▶ [THE PROBLEM] How many lines below hold "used"? Answer with only the number.

▶ [GIVEN DATA]
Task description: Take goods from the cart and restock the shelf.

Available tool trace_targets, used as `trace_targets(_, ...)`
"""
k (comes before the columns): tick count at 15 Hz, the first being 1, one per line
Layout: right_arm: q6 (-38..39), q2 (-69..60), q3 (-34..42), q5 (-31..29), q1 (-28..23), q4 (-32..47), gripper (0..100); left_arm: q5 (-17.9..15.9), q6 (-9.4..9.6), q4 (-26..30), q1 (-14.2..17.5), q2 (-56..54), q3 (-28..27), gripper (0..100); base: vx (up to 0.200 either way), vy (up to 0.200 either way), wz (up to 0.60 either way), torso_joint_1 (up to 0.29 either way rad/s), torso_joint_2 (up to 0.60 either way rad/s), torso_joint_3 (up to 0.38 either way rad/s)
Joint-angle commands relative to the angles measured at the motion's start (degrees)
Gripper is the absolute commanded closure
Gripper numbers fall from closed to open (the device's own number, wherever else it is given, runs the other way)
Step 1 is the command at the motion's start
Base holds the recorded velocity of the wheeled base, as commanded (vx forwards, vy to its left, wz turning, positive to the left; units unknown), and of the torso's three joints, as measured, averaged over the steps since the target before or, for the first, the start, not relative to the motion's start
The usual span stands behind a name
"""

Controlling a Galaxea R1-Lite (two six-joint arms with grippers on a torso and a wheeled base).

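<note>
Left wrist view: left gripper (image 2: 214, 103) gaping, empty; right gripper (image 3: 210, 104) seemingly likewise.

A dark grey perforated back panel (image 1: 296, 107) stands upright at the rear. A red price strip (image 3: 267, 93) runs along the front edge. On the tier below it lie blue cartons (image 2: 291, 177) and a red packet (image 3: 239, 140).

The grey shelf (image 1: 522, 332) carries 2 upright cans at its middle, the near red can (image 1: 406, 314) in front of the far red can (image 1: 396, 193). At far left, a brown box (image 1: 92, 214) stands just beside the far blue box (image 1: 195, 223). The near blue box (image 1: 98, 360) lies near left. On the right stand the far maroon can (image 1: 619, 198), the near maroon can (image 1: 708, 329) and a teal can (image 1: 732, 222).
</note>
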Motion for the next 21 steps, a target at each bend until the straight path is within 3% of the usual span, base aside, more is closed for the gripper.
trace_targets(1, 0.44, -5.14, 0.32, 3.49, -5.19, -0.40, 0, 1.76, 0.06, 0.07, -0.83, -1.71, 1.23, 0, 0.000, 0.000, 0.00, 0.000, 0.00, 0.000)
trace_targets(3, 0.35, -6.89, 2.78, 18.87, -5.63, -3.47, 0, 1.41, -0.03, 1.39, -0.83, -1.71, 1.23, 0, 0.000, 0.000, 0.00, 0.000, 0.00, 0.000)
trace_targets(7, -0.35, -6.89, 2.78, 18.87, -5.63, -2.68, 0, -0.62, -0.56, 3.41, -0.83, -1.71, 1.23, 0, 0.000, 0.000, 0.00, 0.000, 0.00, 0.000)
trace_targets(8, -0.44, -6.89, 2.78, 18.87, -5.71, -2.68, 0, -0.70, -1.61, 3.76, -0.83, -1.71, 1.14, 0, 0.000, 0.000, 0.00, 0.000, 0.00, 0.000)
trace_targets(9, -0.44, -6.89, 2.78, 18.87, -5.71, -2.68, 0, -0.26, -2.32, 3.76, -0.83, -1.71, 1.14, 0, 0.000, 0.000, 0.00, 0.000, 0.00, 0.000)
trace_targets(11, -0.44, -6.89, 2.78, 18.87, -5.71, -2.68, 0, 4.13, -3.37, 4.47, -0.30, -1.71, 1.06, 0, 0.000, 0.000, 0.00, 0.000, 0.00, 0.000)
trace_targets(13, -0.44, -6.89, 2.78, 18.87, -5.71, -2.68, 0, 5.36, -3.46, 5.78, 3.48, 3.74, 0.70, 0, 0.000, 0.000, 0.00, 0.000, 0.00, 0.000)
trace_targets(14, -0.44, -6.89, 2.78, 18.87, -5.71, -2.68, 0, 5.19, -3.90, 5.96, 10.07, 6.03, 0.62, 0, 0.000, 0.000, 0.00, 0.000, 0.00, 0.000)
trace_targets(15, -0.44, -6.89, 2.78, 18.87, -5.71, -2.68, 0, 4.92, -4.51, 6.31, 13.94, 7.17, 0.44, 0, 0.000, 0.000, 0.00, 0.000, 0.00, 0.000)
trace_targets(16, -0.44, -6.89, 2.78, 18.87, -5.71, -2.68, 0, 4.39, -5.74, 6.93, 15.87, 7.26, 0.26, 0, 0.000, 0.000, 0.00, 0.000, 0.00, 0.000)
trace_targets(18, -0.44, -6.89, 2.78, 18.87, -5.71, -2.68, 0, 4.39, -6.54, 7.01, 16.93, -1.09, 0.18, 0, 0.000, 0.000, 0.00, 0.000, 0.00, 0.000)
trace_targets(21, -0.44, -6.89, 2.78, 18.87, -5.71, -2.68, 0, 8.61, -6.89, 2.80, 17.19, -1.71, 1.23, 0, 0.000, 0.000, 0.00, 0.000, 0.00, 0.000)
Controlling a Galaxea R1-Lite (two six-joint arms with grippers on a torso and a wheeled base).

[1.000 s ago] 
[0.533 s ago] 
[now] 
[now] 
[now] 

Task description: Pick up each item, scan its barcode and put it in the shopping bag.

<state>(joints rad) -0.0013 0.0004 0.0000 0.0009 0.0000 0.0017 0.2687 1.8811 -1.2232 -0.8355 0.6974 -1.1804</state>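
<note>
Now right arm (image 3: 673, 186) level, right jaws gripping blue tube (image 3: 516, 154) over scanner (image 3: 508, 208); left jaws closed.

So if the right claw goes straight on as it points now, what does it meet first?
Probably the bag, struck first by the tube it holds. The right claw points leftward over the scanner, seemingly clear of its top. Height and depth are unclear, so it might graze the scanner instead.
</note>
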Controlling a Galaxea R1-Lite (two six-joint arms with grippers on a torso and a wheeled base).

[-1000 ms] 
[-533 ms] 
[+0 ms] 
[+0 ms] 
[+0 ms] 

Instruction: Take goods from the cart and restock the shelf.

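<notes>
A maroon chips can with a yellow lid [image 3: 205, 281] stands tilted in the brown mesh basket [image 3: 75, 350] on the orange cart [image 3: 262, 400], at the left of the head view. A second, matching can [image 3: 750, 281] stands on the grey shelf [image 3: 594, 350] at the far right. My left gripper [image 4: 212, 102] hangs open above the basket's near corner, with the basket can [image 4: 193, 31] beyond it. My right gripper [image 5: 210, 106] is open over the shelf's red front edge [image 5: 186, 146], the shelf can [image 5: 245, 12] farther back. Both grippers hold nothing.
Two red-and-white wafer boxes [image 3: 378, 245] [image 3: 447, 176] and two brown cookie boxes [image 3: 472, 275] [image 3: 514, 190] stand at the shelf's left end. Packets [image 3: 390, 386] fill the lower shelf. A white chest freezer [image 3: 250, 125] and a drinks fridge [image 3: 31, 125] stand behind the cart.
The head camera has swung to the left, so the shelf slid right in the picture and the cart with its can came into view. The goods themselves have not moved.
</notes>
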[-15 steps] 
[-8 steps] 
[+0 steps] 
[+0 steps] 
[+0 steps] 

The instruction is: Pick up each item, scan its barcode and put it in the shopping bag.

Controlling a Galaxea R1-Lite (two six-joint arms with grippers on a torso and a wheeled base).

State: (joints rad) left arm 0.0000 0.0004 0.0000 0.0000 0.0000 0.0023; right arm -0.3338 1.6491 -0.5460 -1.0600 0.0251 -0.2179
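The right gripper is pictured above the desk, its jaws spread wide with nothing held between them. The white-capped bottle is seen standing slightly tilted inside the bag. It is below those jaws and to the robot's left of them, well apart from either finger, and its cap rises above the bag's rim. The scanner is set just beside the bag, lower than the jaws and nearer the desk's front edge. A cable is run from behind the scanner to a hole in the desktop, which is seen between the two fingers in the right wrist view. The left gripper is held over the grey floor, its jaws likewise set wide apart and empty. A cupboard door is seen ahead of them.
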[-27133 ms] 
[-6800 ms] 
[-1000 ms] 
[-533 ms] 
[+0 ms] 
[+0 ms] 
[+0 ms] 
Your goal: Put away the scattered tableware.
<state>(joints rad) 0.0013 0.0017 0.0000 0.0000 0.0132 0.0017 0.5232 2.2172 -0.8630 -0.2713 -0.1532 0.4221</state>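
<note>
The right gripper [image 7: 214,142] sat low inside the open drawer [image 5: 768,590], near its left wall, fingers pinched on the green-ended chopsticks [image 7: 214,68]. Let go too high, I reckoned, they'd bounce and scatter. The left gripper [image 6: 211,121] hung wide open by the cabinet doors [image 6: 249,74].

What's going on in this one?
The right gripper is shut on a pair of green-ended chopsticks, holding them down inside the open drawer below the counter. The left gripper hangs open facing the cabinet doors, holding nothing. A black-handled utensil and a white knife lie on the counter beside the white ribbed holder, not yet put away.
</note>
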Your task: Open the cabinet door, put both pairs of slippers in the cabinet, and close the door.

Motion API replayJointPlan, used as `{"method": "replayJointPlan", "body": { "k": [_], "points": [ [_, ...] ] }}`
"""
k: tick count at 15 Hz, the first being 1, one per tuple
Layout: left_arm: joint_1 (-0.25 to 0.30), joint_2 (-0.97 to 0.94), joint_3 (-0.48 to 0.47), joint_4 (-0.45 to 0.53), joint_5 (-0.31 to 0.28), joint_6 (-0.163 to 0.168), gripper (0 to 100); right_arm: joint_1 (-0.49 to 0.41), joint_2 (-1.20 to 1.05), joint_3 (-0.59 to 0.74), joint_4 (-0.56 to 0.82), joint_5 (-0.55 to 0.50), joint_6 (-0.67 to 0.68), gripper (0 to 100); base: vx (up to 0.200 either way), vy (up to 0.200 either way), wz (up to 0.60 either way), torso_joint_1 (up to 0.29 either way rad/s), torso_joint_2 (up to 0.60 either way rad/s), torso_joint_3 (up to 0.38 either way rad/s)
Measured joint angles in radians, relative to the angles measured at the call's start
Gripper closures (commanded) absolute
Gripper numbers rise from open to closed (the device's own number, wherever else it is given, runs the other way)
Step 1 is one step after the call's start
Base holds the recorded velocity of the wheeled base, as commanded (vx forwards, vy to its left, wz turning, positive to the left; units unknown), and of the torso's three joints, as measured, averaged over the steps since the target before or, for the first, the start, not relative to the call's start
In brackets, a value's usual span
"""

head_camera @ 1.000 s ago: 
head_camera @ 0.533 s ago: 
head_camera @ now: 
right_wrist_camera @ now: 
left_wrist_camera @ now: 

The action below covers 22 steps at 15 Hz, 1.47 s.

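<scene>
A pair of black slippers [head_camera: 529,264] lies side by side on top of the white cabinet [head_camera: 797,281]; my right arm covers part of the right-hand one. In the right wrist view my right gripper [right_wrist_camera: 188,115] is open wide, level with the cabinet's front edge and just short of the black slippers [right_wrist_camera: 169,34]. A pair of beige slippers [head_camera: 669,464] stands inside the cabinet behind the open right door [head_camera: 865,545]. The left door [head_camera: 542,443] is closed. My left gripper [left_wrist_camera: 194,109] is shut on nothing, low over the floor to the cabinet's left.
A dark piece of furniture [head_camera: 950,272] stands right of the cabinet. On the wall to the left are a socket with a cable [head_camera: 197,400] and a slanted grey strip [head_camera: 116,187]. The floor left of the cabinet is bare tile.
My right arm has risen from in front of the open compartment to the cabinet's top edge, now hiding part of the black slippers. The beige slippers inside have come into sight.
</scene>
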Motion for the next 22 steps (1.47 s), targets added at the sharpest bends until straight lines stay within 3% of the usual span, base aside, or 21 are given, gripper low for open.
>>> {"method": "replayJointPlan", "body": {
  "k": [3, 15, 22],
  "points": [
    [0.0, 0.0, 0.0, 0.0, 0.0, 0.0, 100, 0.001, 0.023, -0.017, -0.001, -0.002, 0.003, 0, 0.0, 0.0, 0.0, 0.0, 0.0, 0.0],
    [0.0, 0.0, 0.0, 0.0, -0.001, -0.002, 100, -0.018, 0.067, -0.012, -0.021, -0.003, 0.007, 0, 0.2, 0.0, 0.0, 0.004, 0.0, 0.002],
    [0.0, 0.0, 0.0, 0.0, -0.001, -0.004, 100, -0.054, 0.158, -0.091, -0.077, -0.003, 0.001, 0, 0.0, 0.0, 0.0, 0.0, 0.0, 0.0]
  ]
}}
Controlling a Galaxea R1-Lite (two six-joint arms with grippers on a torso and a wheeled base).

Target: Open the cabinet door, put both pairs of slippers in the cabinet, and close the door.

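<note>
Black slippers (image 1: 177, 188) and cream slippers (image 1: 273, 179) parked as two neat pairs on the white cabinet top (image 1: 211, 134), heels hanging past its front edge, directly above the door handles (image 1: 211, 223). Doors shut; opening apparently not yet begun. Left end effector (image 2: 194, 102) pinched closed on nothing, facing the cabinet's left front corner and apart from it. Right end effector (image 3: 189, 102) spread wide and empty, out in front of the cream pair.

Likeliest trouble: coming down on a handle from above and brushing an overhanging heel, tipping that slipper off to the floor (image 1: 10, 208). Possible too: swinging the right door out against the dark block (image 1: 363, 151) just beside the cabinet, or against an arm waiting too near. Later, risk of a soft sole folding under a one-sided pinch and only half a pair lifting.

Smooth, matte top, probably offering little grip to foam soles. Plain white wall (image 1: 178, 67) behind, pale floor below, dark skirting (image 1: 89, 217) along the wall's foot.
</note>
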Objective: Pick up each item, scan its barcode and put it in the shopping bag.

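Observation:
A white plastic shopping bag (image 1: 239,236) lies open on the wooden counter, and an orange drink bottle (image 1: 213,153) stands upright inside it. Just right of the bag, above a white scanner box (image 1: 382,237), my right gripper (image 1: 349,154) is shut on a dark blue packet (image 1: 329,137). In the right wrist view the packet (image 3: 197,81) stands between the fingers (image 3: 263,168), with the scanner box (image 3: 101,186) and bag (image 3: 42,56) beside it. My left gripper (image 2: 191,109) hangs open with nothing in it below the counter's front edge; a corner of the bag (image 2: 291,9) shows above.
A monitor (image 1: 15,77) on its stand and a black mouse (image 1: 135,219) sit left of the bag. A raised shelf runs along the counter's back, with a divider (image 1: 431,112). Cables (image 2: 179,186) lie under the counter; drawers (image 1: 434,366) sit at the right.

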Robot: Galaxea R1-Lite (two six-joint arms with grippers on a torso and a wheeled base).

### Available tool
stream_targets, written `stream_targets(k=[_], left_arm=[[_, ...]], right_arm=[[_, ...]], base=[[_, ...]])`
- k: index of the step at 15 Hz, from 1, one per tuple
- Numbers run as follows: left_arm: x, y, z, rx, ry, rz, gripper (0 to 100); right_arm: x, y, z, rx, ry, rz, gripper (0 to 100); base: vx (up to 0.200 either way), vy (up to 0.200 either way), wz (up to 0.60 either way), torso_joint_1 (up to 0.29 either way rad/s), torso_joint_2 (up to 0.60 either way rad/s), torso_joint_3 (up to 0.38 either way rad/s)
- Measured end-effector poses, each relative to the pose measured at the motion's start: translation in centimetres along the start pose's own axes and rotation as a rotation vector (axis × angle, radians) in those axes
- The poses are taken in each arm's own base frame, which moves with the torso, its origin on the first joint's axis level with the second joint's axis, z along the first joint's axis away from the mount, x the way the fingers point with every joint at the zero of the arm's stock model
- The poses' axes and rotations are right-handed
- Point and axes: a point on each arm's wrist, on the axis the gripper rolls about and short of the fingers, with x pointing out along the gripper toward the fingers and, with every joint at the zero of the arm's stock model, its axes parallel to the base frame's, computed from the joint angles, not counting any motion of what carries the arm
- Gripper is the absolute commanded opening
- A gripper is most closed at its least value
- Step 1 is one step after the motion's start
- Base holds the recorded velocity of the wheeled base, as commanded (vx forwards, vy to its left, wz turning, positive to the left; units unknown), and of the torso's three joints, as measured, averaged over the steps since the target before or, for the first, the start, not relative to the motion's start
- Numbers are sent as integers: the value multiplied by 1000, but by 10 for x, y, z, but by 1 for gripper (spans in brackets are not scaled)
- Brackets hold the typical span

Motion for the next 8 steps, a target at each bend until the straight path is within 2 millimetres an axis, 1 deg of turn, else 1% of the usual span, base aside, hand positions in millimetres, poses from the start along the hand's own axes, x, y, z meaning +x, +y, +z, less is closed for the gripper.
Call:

▶ [ANSWER BOX] 2